Cómo y por qué de lo viviente

Gustavo Caponi

Resumen


How and why of the living

Ernst Mayr has always insisted in presenting the sciences of life divided into two general dominions of inquiry: functional biology, devoted to study experimentally the proximate causes which, acting at the level of the individual organism, explain the how of vital phenomena; and evolutionary biology, which intends to reconstruct, through comparative methods and historical inferences, the ultimate or remote causes that, acting at the population level, would explain the why of such phenomena. Admitting such distinction, the author nonetheless takes the liberty to suggest that these two dominions of inquiry may be thought of as following two different methodological maxims, each one of which, it will be stated, establishes a different mode to question the living.

Thus, we will refer to a function principle, which would rule over functional biology, and an adaptation principle governing evolutionary biology. The idea is that, by defining a type of questioning or an explanatory aim for each sphere of inquiry, these maxims also establish the model or pattern of explanation that will operate as the correct answer to the type of question put forward in either sphere: the function principle gives rise to that which is often called functional explanation or analysis, and the adaptation principle gives rise to that which has sometimes been called selective explanation.
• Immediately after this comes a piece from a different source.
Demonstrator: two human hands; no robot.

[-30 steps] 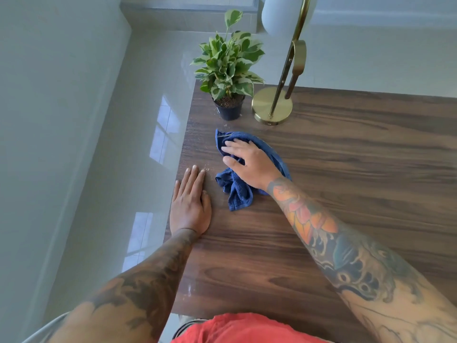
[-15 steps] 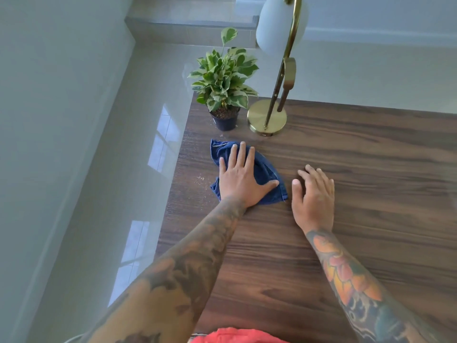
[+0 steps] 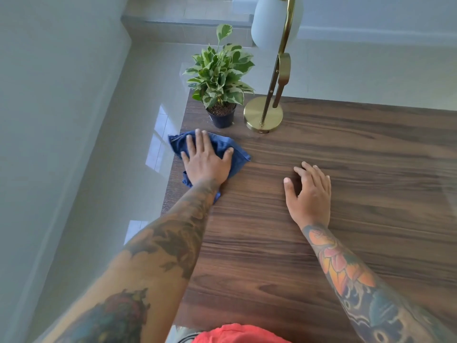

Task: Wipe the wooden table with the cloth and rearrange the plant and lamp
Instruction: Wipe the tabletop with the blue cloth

The contrast between these two explanatory models will allow us to grasp no only the difference existing between what Mayr calls proximate causes and ultimate causes, but also the existing difference between the notion of [physiological] function, inherent to functional biology, and the notion of [adaptive] function, inherent to evolutionary biology. Thus, partially adopting a doubtless widely-spread posture, we will state that, whereas the core feature of functional biology is causal analysis, in which a notion of function akin to that proposed by Cummins is assumed, evolutionary biology involves a different notion that, no doubt, is at least kindred to the one proposed by Wright.

Nonetheless, the author will not conclude that both principles have the same epistemological statute; based on our analysis, only one of them, the adaptation principle, has a statute analogous to the principle of causation; the other one, the function principle, will be thought of as a subordinate to the latter. And such difference, closely linked to the different forms of teleology that, as we hope to demonstrate, are presupposed in either dominion of biology, may also be useful to recognize the different degree of autonomy that evolutionary biology and functional biology have in regard to physics and chemistry.